Faria et al., 2018: Faria, M.; Björnmalm, M.; Thurecht, K. J.; Kent, S. J.; Parton, R. G.; Kavallaris, M.; Johnston, A. P. R.; Gooding, J. J.; Corrie, S. R.; Boyd, B. J.; Thordarson, P.; Whittaker, A. K.; Stevens, M. M.; Prestidge, C. A.; Porter, C. J. H.; Parak, W. J.; Davis, T. P.; Crampin, E. J.; Caruso, F. Minimum Information Reporting in Bio–Nano Experimental Literature. Nature Nanotech 2018, 13 (9), 777–785. https://doi.org/10.1038/s41565-018-0246-4.
Van den Eynden et al., 2014: Eynden, V. van den; UK Data Archive. Managing and Sharing Data: A Best Practice Guide for Researchers; UK Data Archive: Colchester, 2011. http://www.data-archive.ac.uk/media/2894/managingsharing.pdf.

Appendix - The NanoCommons “User data” checklist

Submitter’s personal information:
1. Submitter’s name and email
2. Submitter’s affiliation and group (academia, SMEs, industry, regulatory)
3. Owner Group (whether the dataset(s) belong to individuals, research groups, EU, national or international projects etc.)
4. Field of expertise applied to the dataset
5. Acceptance of the terms and conditions and ethics requirements for submitting, accessing and using data through the NanoCommons DW.
General dataset details:
1. Dataset owner (individual, research group, institution, EU, national or international project)
2. Names, and affiliations of the experimental team (one name for each experimental end-point)
3. Name and contact details of the person to act as a scientific contact point
4. Application (physicochemical properties, hazard, exposure and fate, etc.) and toxicology (human heath, environmental, etc.) domains relevant to the dataset
5. Origin of data (raw, summary, computational, published) - ideally several of these will be provided together
6. Publication status (published, open access, under preparation, unpublished etc.) and relevant details
7. Assigned DOI or any other unique ID for the dataset. Where no DOI is present the option to acquire a NanoCommons DOI via Zenodo will be provided for the dataset.

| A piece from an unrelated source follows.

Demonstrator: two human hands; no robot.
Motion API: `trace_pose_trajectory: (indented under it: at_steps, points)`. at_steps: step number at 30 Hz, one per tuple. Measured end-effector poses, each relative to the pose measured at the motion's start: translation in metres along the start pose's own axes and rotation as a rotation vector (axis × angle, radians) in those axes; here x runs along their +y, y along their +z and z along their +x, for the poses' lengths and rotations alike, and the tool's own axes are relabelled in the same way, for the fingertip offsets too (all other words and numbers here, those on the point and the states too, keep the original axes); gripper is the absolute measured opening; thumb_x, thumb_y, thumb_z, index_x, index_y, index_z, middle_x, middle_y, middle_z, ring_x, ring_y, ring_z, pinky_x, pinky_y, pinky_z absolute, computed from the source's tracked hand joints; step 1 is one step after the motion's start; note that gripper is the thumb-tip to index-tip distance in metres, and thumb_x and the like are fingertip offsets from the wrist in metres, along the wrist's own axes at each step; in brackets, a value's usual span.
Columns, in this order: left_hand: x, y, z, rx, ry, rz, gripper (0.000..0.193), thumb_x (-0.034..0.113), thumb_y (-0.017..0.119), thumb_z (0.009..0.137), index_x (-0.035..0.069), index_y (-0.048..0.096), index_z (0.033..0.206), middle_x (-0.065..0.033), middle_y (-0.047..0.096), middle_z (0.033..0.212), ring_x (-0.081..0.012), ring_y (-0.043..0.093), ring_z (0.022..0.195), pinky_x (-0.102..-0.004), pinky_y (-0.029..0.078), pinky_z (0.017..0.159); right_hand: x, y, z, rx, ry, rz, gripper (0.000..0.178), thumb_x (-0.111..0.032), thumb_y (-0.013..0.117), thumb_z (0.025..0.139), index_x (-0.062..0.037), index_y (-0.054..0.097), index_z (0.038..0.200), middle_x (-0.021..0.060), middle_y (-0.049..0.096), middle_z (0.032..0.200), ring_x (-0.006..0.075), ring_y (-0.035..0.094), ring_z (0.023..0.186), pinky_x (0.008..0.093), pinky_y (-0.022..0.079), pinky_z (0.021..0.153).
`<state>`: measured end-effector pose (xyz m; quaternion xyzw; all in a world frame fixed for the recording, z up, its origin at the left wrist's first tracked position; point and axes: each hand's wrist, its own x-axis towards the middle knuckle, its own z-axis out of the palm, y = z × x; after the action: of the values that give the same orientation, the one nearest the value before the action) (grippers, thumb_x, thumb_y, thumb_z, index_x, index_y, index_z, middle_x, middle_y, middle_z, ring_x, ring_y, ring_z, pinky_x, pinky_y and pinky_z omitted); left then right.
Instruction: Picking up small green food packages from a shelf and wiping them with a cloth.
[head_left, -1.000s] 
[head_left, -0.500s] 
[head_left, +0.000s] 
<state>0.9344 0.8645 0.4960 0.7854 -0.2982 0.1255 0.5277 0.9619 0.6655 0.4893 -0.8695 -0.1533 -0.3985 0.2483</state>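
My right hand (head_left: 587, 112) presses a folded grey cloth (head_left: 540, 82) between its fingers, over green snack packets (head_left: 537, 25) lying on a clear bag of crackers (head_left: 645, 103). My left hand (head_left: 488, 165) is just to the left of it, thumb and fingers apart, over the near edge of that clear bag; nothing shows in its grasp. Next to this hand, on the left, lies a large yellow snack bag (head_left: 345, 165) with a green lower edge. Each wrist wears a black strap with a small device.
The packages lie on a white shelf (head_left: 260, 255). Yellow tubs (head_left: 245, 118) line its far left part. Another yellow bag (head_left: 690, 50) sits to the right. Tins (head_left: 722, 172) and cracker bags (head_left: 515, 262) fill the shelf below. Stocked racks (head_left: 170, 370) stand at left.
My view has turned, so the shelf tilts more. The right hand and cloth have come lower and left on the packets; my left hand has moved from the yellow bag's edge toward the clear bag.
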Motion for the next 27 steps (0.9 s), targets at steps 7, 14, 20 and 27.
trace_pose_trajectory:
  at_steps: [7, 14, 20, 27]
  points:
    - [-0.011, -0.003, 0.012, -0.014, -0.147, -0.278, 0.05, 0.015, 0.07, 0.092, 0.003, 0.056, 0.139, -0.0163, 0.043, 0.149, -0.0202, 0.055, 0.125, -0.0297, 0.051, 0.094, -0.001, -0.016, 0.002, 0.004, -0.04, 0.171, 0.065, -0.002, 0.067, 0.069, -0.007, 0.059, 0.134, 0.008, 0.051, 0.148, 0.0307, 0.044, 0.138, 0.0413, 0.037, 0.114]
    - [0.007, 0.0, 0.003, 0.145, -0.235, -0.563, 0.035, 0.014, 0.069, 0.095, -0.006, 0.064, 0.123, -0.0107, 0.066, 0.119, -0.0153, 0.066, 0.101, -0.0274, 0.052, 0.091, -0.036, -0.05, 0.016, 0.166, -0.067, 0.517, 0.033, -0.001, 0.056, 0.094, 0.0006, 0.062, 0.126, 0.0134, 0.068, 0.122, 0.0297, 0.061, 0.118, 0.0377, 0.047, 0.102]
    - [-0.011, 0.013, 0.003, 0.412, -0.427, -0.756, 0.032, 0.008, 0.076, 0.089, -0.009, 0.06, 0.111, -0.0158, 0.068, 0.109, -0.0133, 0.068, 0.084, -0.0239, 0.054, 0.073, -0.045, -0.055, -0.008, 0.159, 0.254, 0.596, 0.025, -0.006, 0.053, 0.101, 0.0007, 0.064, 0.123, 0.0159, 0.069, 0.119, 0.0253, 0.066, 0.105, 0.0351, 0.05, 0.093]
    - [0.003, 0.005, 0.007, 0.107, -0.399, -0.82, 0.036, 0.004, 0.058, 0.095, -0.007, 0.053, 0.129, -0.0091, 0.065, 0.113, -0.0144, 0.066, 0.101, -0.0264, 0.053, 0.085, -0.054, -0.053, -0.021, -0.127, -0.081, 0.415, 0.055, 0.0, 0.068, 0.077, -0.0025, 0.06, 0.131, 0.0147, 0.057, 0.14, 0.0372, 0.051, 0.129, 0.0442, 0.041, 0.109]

8. Desired FAIRness and license type assigned or to be assigned to the submitted dataset, based on the tiered system developed within NanoCommons
9. A short summary (abstract) describing the field of study, scope and endpoints of the experiments included in the dataset.
Experimental details and metadata:
1. The dataset format and whether is human or machine readable (e.g. Excel template, HTML, XML JSON)
2. Experimental metadata, which include methods, protocols/SOPs, best practice guidelines utilised for reporting (if any) such as MIRIBEL, instruments used and the format used to submit the metadata (e.g. extracted from ELNs, use of ACEnano questionnaires, instance-like, free text)
3. Whether the data and metadata have been annotated or not and mapping of the ontological codes used (if it hasn’t been mapped, the user will be directed to the NanoCommons ontology tools implemented in the NanoCommons KB and will be guided through the process of ontologically mapping their dataset).
4. Existing data enrichment and whether the user desires to use the enrichment functionalities offered by the NanoCommons KB.
Data governance:
1. Any data cleansing approaches applied;
2. any existing data gaps;
3. protocols and methods origin and whether these are standardised (e.g. ISO);
4. errors and uncertainties reporting;
5. statistical methods applied (if applicable) and relevant tests applied to ensure test validity (e.g. linearity, normality, dataset size); and
6. any ethics statements and/or ethical approvals, where applicable, for data submitted from human and/or animal in vivo and in vitro studies.